After you do so, you can pass an instance of such a class into the
:class:`repoze.bfg.configuration.Configurator` class at configuration
time as ``authentication_policy`` to use it.

.. index::
   pair: creating; authorization policy

.. _creating_an_authorization_policy:

Creating Your Own Authorization Policy
--------------------------------------

An authentication policy the policy that allows or denies access after
a user has been authenticated.  By default, :mod:`repoze.bfg` will use
the :class:`repoze.bfg.authorization.ACLAuthorizationPolicy` if an
authentication policy is activated and an authorization policy isn't
otherwise specified.

In some cases, it's useful to be able to use a different
authentication policy than the
:class:`repoze.bfg.authorization.ACLAuthorizationPolicy`.  For
example, it might be desirable to construct an alternate authorization
policy which allows the application to use an authorization mechanism
that does not involve :term:`ACL` objects.
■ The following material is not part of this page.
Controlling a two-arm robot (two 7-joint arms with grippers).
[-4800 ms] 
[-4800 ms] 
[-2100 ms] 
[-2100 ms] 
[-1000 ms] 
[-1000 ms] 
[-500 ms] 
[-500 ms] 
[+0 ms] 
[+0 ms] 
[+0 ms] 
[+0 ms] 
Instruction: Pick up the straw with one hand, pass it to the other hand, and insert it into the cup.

:mod:`repoze.bfg` ships with only a single default authorization
policy, so you'll need to create your own if you'd like to use a
different one.  Creating and using your own authorization policy is a
matter of creating an instance of an object that implements the
following interface:

.. code-block:: python

    class IAuthorizationPolicy(object):
        """ An object representing a BFG authorization policy. """
        def permits(self, context, principals, permission):
            """ Return True if any of the principals is allowed the
            permission in the current context, else return False """
            
        def principals_allowed_by_permission(self, context, permission):
            """ Return a set of principal identifiers allowed by the 
                permission """

After you do so, you can pass an instance of such a class into the
:class:`repoze.bfg.configuration.Configurator` class at configuration
time as ``authorization_policy`` to use it.